-------- Entries supplied --------
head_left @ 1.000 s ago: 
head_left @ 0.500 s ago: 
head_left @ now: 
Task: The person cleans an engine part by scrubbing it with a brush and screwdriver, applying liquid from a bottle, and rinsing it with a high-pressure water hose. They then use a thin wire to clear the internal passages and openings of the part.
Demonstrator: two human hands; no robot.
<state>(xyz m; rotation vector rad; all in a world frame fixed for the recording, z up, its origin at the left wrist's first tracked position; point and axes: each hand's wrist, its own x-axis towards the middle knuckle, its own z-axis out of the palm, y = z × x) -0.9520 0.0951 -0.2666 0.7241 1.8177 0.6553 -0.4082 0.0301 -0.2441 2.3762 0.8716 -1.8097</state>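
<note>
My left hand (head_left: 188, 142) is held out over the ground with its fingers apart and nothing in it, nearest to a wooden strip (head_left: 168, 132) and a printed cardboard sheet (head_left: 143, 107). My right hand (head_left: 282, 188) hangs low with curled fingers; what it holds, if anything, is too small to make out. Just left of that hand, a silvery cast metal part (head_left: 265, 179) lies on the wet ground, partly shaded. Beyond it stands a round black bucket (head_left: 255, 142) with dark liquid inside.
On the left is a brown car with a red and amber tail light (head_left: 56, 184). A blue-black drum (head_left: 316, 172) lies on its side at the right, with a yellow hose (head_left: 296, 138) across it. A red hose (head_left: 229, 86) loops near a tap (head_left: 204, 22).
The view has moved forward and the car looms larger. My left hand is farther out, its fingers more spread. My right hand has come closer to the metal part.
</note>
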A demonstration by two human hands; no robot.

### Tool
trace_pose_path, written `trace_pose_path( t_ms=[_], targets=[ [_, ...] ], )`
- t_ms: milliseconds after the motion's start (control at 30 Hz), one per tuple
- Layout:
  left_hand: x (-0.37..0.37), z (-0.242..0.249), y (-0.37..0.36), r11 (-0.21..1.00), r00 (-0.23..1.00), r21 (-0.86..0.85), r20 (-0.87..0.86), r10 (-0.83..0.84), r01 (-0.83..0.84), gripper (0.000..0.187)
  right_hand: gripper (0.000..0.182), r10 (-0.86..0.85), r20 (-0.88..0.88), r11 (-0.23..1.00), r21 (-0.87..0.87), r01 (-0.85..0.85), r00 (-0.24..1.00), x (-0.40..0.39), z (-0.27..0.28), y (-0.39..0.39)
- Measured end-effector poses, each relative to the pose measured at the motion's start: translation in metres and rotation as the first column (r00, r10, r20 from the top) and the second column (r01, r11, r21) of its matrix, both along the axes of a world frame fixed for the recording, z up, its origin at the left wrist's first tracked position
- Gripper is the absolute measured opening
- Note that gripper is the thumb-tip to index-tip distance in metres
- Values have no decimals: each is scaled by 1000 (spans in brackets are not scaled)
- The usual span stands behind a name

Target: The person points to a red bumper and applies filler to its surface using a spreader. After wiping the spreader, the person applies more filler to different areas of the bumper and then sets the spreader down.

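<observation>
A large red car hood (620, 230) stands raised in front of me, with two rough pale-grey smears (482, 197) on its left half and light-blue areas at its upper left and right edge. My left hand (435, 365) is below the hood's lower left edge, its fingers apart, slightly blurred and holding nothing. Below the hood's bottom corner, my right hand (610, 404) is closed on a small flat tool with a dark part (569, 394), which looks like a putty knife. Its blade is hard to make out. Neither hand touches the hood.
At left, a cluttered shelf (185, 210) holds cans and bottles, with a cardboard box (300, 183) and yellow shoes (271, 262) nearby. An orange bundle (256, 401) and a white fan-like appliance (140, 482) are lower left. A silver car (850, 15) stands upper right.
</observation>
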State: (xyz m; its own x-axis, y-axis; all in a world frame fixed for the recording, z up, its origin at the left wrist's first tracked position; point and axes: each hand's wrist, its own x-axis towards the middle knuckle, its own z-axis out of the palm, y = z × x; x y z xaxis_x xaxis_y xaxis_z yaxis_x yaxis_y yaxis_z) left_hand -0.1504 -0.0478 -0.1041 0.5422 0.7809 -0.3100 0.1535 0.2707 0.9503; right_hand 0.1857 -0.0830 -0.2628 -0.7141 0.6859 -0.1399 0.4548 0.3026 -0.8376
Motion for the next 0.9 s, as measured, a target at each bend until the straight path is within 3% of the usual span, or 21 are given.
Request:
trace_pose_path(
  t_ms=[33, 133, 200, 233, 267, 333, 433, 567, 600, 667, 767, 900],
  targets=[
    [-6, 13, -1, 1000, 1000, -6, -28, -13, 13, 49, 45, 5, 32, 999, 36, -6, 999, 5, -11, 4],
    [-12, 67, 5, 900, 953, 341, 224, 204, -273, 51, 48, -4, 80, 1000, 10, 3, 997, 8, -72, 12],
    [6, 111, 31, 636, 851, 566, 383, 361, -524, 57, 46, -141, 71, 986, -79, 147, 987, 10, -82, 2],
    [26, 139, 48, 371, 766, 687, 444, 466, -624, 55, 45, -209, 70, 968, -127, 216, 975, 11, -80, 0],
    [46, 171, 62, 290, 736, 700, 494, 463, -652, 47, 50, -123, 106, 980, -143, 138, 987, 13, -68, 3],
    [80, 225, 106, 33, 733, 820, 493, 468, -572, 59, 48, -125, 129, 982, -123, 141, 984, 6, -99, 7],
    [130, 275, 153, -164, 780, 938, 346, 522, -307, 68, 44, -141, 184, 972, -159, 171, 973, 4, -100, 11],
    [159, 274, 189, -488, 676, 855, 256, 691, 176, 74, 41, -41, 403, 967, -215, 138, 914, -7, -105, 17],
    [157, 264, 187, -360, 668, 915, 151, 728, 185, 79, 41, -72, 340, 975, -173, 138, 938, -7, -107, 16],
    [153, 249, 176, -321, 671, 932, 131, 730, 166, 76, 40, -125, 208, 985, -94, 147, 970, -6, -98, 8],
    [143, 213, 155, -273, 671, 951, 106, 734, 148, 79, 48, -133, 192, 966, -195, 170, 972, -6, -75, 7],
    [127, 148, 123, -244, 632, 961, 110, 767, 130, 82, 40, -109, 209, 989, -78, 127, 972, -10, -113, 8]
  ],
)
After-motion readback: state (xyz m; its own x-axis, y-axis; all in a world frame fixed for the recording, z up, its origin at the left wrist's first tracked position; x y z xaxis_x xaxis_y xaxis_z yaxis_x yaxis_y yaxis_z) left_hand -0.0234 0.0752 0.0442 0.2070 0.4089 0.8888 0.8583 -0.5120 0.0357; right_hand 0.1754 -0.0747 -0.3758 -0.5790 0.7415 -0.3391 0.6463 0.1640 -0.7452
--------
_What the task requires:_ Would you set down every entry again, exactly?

_Written solution:_
head_left @ 1.000 s ago: 
head_left @ 0.500 s ago: 
head_left @ now: 
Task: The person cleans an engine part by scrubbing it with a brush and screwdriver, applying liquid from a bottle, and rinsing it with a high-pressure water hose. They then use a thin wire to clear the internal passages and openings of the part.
Demonstrator: two human hands; no robot.
<state>(xyz m; rotation vector rad; all in a world frame fixed for the recording, z up, its origin at the left wrist's first tracked position; point and axes: each hand's wrist, its own x-axis towards the middle knuckle, its own z-axis out of the palm, y = z × x) -0.9520 0.0951 -0.2666 0.7241 1.8177 0.6553 -0.4082 0.0301 -0.2441 2.3762 0.8716 -1.8097</state>
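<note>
My left hand (head_left: 188, 142) is held out over the ground with its fingers apart and nothing in it, nearest to a wooden strip (head_left: 168, 132) and a printed cardboard sheet (head_left: 143, 107). My right hand (head_left: 282, 188) hangs low with curled fingers; what it holds, if anything, is too small to make out. Just left of that hand, a silvery cast metal part (head_left: 265, 179) lies on the wet ground, partly shaded. Beyond it stands a round black bucket (head_left: 255, 142) with dark liquid inside.
On the left is a brown car with a red and amber tail light (head_left: 56, 184). A blue-black drum (head_left: 316, 172) lies on its side at the right, with a yellow hose (head_left: 296, 138) across it. A red hose (head_left: 229, 86) loops near a tap (head_left: 204, 22).
The view has moved forward and the car looms larger. My left hand is farther out, its fingers more spread. My right hand has come closer to the metal part.
</note>
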A demonstration by two human hands; no robot.

### Tool
trace_pose_path, written `trace_pose_path( t_ms=[_], targets=[ [_, ...] ], )`
- t_ms: milliseconds after the motion's start (control at 30 Hz), one per tuple
- Layout:
  left_hand: x (-0.37..0.37), z (-0.242..0.249), y (-0.37..0.36), r11 (-0.21..1.00), r00 (-0.23..1.00), r21 (-0.86..0.85), r20 (-0.87..0.86), r10 (-0.83..0.84), r01 (-0.83..0.84), gripper (0.000..0.187)
  right_hand: gripper (0.000..0.182), r10 (-0.86..0.85), r20 (-0.88..0.88), r11 (-0.23..1.00), r21 (-0.87..0.87), r01 (-0.85..0.85), r00 (-0.24..1.00), x (-0.40..0.39), z (-0.27..0.28), y (-0.39..0.39)
- Measured end-effector poses, each relative to the pose measured at the motion's start: translation in metres and rotation as the first column (r00, r10, r20 from the top) and the second column (r01, r11, r21) of its matrix, both along the axes of a world frame fixed for the recording, z up, its origin at the left wrist's first tracked position
- Gripper is the absolute measured opening
- Note that gripper is the thumb-tip to index-tip distance in metres
- Values have no decimals: each is scaled by 1000 (spans in brackets are not scaled)
- The usual span stands behind a name

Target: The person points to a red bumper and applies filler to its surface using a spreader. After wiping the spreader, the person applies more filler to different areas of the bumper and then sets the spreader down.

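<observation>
A large red car hood (620, 230) stands raised in front of me, with two rough pale-grey smears (482, 197) on its left half and light-blue areas at its upper left and right edge. My left hand (435, 365) is below the hood's lower left edge, its fingers apart, slightly blurred and holding nothing. Below the hood's bottom corner, my right hand (610, 404) is closed on a small flat tool with a dark part (569, 394), which looks like a putty knife. Its blade is hard to make out. Neither hand touches the hood.
At left, a cluttered shelf (185, 210) holds cans and bottles, with a cardboard box (300, 183) and yellow shoes (271, 262) nearby. An orange bundle (256, 401) and a white fan-like appliance (140, 482) are lower left. A silver car (850, 15) stands upper right.
</observation>
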State: (xyz m; its own x-axis, y-axis; all in a world frame fixed for the recording, z up, its origin at the left wrist's first tracked position; point and axes: each hand's wrist, its own x-axis towards the middle knuckle, its own z-axis out of the palm, y = z × x; x y z xaxis_x xaxis_y xaxis_z yaxis_x yaxis_y yaxis_z) left_hand -0.1504 -0.0478 -0.1041 0.5422 0.7809 -0.3100 0.1535 0.2707 0.9503; right_hand 0.1857 -0.0830 -0.2628 -0.7141 0.6859 -0.1399 0.4548 0.3026 -0.8376
Motion for the next 0.9 s, as measured, a target at each bend until the straight path is within 3% of the usual span, or 21 are given.
Request:
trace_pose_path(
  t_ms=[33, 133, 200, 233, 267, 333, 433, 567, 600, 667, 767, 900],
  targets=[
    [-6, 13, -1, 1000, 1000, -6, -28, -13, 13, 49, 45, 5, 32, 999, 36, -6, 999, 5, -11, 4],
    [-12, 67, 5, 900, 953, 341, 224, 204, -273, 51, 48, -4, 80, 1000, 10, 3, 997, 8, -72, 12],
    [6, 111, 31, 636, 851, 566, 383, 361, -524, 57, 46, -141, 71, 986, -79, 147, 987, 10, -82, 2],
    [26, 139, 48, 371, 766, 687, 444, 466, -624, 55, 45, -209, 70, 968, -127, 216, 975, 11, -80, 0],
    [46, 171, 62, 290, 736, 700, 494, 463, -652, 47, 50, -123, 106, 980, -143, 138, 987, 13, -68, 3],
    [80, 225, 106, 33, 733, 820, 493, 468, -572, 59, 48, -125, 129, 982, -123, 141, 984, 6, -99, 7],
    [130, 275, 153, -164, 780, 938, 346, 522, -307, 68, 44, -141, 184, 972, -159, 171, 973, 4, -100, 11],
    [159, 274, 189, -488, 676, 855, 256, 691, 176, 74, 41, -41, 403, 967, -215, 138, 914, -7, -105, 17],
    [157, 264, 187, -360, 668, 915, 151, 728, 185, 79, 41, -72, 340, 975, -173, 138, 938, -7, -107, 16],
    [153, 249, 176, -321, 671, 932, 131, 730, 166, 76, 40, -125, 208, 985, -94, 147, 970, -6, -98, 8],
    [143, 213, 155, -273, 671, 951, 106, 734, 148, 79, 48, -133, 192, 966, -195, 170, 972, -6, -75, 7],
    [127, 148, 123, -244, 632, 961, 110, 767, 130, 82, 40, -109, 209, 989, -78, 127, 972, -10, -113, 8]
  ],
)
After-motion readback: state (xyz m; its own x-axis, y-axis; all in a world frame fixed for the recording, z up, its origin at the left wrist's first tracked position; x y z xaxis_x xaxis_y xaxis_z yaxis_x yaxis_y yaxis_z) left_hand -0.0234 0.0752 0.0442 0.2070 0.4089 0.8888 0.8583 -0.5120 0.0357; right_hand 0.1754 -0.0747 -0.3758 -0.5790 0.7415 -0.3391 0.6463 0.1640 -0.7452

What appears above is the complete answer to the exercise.